In patients hospitalized for chronic obstructive pulmonary disease (COPD) exacerbation, the presence of atrial fibrillation may increase the risk of in-hospital mortality, according to study results published in Journal of Atrial Fibrillation.

Investigators indicated that COPD-related atrial fibrillation is associated with worse outcomes and symptom burden compared with atrial fibrillation cases without COPD; however, there is little evidence about the effect of atrial fibrillation on patients who are hospitalized for COPD exacerbation.

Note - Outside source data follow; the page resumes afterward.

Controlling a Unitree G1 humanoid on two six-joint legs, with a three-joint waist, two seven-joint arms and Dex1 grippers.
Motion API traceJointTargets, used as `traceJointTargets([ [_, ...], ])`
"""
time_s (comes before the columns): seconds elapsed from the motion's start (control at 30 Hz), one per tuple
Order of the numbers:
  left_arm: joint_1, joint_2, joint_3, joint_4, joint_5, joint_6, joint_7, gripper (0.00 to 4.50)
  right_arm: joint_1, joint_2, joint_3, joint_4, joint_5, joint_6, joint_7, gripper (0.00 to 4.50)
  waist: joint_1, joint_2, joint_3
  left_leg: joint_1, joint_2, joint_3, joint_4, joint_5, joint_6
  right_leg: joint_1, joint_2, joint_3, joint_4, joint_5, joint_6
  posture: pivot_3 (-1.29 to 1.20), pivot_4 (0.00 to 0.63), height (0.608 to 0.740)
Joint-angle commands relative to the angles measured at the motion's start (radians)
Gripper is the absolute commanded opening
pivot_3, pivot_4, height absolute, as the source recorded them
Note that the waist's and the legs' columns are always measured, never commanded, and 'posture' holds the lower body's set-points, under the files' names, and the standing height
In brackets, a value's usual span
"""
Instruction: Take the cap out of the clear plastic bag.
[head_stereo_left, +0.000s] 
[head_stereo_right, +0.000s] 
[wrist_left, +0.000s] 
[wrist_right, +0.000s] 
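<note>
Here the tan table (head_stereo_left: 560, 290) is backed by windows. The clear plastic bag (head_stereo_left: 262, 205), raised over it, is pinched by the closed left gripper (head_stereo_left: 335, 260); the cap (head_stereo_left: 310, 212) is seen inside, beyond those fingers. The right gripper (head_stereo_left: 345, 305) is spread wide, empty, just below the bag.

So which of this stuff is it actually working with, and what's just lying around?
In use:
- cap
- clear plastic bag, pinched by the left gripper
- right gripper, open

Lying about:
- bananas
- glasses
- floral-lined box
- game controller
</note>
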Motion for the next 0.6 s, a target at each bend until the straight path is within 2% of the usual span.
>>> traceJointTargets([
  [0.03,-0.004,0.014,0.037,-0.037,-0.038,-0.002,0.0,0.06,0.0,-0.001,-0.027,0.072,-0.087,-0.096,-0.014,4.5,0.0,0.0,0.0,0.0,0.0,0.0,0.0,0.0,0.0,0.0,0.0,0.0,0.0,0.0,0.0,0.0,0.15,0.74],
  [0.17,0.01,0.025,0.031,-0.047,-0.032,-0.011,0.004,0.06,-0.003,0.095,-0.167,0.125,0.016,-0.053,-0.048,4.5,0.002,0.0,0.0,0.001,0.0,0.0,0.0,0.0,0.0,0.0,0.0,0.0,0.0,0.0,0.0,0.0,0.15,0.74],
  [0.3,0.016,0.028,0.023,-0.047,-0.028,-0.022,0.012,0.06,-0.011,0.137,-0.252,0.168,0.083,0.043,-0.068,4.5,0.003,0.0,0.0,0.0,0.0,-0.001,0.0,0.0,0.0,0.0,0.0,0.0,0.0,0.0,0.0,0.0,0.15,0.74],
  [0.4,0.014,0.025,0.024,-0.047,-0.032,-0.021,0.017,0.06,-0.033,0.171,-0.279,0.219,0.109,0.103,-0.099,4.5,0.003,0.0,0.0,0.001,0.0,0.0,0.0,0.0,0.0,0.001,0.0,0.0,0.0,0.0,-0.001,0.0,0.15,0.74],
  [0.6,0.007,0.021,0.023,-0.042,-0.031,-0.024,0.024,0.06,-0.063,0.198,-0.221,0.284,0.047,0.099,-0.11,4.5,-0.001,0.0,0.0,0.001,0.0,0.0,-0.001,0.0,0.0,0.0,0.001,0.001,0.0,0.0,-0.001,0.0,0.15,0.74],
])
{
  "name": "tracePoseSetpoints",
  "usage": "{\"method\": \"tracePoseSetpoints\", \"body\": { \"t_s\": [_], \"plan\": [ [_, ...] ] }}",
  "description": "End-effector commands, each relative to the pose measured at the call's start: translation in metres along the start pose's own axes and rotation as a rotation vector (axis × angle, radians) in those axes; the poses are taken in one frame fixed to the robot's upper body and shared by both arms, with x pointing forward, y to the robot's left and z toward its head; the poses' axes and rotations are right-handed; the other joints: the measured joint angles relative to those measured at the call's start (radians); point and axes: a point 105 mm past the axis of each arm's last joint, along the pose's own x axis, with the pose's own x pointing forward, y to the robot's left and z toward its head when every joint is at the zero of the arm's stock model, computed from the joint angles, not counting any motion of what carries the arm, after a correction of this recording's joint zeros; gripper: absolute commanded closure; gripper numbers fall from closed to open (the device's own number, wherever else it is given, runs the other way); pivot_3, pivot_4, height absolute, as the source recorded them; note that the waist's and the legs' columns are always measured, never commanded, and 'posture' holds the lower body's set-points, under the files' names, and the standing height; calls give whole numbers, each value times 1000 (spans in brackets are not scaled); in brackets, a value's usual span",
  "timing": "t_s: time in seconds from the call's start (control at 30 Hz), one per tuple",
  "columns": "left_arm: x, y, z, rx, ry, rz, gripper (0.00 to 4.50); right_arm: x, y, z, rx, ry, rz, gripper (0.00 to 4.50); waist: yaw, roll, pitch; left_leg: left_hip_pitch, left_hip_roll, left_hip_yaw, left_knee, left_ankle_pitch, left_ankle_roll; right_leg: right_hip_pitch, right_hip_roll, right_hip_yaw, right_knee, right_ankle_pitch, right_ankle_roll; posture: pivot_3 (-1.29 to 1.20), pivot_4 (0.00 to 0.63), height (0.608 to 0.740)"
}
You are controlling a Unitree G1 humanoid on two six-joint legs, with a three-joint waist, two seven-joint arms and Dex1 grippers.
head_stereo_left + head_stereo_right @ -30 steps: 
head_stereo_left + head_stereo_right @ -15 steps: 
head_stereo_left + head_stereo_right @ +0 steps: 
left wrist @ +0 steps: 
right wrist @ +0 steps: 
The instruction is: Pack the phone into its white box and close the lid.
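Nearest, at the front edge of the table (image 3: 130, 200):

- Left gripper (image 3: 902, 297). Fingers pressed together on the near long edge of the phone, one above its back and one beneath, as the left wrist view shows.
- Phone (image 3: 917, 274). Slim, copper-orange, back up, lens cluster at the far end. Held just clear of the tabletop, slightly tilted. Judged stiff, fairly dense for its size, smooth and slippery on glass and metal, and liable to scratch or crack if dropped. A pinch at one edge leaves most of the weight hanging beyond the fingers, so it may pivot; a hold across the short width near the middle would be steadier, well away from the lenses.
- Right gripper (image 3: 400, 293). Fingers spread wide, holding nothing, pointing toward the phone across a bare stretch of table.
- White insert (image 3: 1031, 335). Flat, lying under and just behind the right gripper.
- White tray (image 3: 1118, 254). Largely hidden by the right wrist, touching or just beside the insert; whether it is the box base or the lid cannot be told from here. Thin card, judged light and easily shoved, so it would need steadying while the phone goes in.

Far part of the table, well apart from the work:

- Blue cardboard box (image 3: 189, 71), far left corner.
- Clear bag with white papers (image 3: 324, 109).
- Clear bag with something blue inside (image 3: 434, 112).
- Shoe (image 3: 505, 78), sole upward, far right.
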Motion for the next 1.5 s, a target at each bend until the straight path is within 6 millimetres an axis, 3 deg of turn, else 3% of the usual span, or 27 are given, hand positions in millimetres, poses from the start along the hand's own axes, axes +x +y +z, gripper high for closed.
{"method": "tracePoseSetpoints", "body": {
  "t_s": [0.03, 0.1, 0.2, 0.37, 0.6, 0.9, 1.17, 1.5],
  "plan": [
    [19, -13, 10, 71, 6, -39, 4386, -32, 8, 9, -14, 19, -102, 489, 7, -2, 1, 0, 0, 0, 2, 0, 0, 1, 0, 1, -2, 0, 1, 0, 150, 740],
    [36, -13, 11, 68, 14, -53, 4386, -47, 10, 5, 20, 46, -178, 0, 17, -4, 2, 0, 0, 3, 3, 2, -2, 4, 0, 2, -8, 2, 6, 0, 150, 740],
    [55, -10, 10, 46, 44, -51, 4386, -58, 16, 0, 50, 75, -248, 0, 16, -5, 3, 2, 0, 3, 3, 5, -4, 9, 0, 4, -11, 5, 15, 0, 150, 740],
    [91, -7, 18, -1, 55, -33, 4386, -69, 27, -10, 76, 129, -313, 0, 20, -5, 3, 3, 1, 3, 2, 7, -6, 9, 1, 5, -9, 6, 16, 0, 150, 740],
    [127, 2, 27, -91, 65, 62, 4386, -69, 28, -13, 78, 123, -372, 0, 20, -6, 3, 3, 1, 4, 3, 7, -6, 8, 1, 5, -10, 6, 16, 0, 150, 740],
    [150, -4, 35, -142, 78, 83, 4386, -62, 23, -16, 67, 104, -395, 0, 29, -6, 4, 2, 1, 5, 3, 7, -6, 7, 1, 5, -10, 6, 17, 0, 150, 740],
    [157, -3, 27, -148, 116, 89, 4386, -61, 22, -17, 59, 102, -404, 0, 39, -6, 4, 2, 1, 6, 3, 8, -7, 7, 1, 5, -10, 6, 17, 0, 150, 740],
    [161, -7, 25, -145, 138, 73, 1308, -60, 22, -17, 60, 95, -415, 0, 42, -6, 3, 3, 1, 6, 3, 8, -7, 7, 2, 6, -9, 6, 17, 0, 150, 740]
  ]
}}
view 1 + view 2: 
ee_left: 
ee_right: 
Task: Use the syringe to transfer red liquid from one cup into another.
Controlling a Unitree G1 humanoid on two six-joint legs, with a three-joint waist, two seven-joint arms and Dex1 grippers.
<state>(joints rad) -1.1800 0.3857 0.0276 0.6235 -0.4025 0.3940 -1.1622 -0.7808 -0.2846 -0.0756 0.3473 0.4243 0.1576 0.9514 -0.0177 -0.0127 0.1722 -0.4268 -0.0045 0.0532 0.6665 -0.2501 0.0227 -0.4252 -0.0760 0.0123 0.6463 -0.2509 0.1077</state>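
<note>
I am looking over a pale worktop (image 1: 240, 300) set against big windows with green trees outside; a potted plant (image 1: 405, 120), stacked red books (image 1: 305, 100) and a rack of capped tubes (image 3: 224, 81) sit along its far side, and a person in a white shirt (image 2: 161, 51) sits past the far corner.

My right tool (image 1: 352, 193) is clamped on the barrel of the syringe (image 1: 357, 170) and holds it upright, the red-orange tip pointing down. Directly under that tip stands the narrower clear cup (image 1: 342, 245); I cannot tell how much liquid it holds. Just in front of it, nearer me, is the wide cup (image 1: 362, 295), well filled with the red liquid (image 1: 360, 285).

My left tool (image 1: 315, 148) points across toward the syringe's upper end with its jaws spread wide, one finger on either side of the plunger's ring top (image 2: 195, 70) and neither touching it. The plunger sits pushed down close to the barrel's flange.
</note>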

The objective of this study was to examine mortality rates and hospital costs associated with atrial fibrillation in patients hospitalized for COPD exacerbation.

The researchers used discharge records from the National Inpatient Sample database to examine patients aged 18 years and older who were hospitalized for COPD exacerbation between 2012 and 2014. Patient records were divided into 2 groups (with or without atrial fibrillation), and propensity score matching analysis based on demographic and clinical scores was used to ensure adequately balanced groups. The primary outcome was inpatient mortality, and secondary outcomes were prolonged length of stay (defined as ≥8 days) and high total charges (defined as ≥$54,785) for patients with COPD exacerbation. The researchers compared baseline characteristics and outcomes between both groups of patients.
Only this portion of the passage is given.